Sono coperti dalla garanzia del fondo anche gli interventi di ristrutturazione ed efficientamento energetico realizzati, ad iniziativa degli anzidetti beneficiari, sugli immobili adibiti a prima casa.

Beneficiari con priorità
  • giovani coppie, ossia un nucleo familiare costituito da coniugi o da conviventi more uxorio che abbiano costituito nucleo da almeno due anni, in cui almeno uno dei due componenti non abbia superato i 35 anni e l’altro non superi i 40 anni di età alla data di presentazione della domanda di finanziamento;
  • nuclei familiari monogenitoriali con figli minori, ossia persone singole, non coniugate con figli minori conviventi; persone separate o divorziate ovvero vedovi, conviventi con figli minori;
  • conduttori di alloggi di proprietà degli Istituti autonomi per le case popolari;
  • giovani di età inferiore a 35 anni titolari di un rapporto di lavoro atipico.
Operazioni ammissibili alla garanzia del Fondo

Sono ammessi alla garanzia del Fondo i mutui ipotecari di ammontare non superiore a € 250.000 erogati ai beneficiari innanzi descritti, per l’acquisto ovvero per interventi di ristrutturazione ed efficientamento energetico di unità immobiliari, ubicate in Italia, da adibire ad abitazione principale.

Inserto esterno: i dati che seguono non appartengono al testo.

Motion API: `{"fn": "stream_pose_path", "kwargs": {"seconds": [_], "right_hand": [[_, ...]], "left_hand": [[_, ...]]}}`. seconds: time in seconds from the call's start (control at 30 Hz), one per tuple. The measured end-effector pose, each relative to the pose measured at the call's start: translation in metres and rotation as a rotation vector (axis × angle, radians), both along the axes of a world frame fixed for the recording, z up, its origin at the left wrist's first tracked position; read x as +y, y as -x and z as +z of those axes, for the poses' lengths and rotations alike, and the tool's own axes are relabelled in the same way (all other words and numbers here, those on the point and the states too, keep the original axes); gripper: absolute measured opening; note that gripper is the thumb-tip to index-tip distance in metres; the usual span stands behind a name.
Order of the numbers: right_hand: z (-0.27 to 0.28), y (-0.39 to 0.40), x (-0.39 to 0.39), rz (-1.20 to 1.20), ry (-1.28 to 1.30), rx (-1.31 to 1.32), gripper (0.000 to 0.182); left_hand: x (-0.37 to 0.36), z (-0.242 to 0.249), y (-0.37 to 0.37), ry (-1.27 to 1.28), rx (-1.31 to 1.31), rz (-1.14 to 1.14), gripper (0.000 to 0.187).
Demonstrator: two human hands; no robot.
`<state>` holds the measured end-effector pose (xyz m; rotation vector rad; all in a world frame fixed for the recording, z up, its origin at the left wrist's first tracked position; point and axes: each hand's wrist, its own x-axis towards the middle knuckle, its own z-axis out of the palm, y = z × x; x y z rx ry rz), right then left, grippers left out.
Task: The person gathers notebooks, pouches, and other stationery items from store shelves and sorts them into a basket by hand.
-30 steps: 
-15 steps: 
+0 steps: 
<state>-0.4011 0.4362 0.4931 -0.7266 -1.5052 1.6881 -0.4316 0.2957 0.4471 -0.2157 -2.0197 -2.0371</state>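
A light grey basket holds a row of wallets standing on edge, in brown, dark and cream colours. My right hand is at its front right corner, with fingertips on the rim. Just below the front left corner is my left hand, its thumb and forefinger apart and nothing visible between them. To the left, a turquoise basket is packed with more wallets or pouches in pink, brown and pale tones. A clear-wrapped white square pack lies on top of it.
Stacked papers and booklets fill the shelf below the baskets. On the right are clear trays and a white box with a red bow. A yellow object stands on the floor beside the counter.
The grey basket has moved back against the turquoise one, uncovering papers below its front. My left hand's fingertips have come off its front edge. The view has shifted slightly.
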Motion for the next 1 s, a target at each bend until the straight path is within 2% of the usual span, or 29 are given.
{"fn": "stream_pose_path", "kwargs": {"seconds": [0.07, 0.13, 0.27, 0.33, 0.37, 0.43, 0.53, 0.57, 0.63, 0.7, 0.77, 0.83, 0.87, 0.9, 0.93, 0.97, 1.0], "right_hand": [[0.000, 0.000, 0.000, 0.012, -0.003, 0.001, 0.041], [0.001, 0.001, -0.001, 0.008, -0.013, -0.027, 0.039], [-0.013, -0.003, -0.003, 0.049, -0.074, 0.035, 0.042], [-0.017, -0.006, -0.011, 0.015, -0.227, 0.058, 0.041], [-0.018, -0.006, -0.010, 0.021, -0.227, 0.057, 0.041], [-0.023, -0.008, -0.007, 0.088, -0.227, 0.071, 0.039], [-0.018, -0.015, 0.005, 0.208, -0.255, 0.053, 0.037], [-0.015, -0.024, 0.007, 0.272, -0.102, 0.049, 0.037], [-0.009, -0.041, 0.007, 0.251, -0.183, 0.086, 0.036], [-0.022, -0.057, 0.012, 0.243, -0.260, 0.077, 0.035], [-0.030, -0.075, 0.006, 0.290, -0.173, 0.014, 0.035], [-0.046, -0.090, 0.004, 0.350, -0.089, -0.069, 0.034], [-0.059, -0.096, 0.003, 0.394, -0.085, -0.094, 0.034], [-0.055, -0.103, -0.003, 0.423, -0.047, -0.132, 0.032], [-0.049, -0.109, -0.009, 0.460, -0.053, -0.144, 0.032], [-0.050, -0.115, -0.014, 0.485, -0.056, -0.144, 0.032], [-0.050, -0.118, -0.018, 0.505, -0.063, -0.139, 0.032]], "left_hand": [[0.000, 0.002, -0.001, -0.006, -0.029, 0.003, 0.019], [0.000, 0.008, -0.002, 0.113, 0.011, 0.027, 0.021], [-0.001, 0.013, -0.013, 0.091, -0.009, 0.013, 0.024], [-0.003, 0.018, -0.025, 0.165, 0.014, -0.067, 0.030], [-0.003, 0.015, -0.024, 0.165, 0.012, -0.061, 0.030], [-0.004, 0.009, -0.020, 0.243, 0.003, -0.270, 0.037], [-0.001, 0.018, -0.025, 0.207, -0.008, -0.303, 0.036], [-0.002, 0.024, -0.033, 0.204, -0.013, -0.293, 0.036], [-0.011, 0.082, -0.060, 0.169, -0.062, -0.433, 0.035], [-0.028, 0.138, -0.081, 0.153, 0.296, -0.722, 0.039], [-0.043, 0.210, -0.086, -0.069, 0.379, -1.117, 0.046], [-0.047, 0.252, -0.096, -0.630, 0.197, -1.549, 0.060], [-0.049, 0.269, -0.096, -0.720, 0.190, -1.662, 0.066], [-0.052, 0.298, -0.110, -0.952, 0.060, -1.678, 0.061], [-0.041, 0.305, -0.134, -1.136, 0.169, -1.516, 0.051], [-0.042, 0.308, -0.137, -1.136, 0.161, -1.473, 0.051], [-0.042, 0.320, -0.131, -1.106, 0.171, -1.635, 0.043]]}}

Condizione necessaria per l’accesso alle garanzie del Fondo è che il mutuatario, alla data di presentazione della domanda di mutuo, non sia già proprietario di altri immobili ad uso abitativo.
Ciò è fatto salvo nell’ipotesi di acquisto della proprietà di altri immobili per successione a causa di morte oppure per gli immobili in uso, a titolo gratuito, a genitori e fratelli.

Natura e misura della garanzia

La garanzia è “a prima richiesta” incondizionata ed irrevocabile. E’ concessa nella misura del 50% del capitale.

Ammissione alla garanzia

Il termine previsto per il riconoscimento della garanzia è di 20 giorni dalla trasmissione al soggetto gestore della misura – CONSAP S.p.A. – di tutta la documentazione relativa alla domanda di mutuo da parte dell’istituto di credito mutuante.
La garanzia opererà nell’ipotesi di inadempimento del mutuatario, decorso un anno dall’intimazione di pagamento della prima rata rimasta anche parzialmente insoluta.